Z Corp. is leading the way, and others are sure to follow. Color can be
used to distinguish parts in complex assemblies. It can also be used to
make the exterior housing of a product, such as a cellular phone, look
similar to the finished product, complete with colored buttons and other
Material advancements. New materials, such as WaterClear, are enabling companies to create models, prototypes, and series production parts that were before expensive or impractical to build. With some RP materials approaching the aesthetic and functional qualities of popular injection-molded thermoplastics, companies can push the limits to levels unheard of not long ago.
Micro parts. With computers and hand held electronic devices shrinking, the appetite for small parts grows. RP’s style of building parts in layers, coupled with lasers, makes it possible to produce very small parts and assemblies that are highly complex. The number of activities in this area suggests that a trend in the production of miniature parts using RP is developing.
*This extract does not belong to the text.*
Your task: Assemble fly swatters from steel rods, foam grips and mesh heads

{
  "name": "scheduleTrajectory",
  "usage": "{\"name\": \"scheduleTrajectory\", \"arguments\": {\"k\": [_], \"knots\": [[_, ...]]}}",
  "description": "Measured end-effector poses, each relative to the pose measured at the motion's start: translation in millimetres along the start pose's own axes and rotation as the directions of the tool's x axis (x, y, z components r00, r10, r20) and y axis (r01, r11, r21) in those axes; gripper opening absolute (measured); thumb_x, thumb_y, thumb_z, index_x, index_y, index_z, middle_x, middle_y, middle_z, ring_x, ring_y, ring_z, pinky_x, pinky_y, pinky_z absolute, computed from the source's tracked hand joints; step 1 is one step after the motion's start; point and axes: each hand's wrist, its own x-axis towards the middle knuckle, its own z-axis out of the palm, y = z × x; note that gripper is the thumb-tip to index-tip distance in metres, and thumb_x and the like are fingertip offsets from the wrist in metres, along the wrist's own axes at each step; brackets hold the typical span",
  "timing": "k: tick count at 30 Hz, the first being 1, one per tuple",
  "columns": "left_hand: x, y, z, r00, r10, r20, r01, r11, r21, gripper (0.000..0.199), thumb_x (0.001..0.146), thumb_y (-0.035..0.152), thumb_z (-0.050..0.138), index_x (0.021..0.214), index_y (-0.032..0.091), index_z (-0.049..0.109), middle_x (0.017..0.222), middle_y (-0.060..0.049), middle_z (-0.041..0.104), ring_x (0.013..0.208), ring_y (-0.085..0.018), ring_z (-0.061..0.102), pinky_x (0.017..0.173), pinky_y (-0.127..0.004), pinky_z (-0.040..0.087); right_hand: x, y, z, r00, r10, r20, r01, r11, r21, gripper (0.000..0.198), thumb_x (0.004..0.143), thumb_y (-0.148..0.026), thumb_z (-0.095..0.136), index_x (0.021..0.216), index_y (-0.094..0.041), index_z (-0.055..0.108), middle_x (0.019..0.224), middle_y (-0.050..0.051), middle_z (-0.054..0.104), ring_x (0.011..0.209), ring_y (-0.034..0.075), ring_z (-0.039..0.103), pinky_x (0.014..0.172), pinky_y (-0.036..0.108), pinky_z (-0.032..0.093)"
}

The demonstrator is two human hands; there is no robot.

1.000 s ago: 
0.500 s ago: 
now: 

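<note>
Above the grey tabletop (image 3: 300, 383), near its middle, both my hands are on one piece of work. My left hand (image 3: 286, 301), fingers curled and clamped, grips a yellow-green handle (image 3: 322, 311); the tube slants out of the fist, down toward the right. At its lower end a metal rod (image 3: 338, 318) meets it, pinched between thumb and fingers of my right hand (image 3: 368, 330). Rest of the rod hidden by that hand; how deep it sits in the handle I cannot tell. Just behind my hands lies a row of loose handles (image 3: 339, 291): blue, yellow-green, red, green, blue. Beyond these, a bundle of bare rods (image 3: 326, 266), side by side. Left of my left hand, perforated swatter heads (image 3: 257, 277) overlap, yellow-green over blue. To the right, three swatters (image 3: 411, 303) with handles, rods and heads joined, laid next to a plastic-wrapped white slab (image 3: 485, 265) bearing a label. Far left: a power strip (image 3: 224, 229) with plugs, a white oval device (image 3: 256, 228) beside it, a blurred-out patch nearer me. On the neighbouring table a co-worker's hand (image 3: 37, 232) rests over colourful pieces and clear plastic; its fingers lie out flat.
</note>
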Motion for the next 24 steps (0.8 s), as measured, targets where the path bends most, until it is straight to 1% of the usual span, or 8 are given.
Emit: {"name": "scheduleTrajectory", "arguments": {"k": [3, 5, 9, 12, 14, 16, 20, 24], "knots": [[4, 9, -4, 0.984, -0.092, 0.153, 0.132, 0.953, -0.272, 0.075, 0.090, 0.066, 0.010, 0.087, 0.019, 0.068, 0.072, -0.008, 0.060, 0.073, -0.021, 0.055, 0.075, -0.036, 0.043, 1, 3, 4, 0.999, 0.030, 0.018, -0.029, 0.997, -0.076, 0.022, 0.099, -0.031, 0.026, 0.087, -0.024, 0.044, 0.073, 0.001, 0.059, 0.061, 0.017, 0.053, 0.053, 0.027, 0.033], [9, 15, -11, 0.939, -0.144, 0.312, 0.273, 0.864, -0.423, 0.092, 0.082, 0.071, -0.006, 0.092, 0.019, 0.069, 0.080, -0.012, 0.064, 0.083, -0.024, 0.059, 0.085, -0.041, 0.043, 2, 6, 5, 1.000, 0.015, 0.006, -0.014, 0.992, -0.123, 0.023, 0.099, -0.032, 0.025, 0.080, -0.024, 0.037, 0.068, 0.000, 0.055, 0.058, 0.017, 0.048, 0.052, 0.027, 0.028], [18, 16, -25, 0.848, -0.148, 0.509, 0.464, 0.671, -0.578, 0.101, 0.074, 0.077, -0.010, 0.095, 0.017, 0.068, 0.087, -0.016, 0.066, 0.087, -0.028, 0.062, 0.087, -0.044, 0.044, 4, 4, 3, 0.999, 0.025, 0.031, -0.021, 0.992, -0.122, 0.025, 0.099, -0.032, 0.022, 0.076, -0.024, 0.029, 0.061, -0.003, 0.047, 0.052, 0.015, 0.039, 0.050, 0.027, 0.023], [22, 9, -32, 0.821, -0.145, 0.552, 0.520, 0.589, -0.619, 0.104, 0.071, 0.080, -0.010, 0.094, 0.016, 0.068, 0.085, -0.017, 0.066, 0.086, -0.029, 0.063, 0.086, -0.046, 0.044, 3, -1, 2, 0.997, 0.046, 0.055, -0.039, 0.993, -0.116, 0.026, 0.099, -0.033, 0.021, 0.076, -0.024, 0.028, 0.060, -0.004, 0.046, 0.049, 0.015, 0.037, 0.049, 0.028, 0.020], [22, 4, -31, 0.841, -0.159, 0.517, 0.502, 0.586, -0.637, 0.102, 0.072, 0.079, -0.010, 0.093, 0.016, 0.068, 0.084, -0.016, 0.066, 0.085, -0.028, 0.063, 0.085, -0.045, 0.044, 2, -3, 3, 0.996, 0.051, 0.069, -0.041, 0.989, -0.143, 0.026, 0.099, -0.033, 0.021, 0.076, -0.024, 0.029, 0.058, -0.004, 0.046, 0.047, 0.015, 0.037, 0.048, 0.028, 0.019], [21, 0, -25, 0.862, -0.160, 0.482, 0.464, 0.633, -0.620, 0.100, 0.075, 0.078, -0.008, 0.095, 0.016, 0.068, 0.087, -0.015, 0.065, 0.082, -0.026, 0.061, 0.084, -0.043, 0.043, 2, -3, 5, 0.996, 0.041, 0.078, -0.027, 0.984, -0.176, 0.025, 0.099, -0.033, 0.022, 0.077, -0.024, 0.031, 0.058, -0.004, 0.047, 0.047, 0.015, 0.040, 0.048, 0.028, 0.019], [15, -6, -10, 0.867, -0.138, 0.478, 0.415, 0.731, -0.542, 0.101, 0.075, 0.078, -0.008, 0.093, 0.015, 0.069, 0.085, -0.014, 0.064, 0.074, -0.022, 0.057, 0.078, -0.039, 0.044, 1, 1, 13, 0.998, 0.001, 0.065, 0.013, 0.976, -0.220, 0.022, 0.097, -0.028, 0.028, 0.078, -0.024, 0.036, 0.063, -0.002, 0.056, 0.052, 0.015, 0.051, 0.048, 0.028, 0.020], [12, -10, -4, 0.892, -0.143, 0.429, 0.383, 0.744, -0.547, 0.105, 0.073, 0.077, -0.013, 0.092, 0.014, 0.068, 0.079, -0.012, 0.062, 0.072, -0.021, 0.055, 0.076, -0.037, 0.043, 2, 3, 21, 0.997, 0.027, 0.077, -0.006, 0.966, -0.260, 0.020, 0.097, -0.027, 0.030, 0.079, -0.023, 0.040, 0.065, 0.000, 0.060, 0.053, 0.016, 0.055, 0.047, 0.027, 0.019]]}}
Perhaps the most promising trend is that all of these applications may become more affordable. Recent developments have yielded RP systems that are significantly lower in price. This is true even in technologies that produce parts in photopolymers. Objet Geometries Ltd. of Rehovot, Israel, is using 1536 jets to deposit and harden photopolymer, layer by layer. Another company is hard at work developing an alternative method of quickly and accurately depositing and hardening photopolymer in a way that may surprise many.
The range of new and usual applications of RP continues to expand. These uses, combined with the many new developments and innovations around the world, are leading to advances and trends that are reshaping the RP industry as a whole. Brace yourself because this is only the tip of the iceberg. Growth into new markets and industries will redefine the role of RP and this will redefine our future.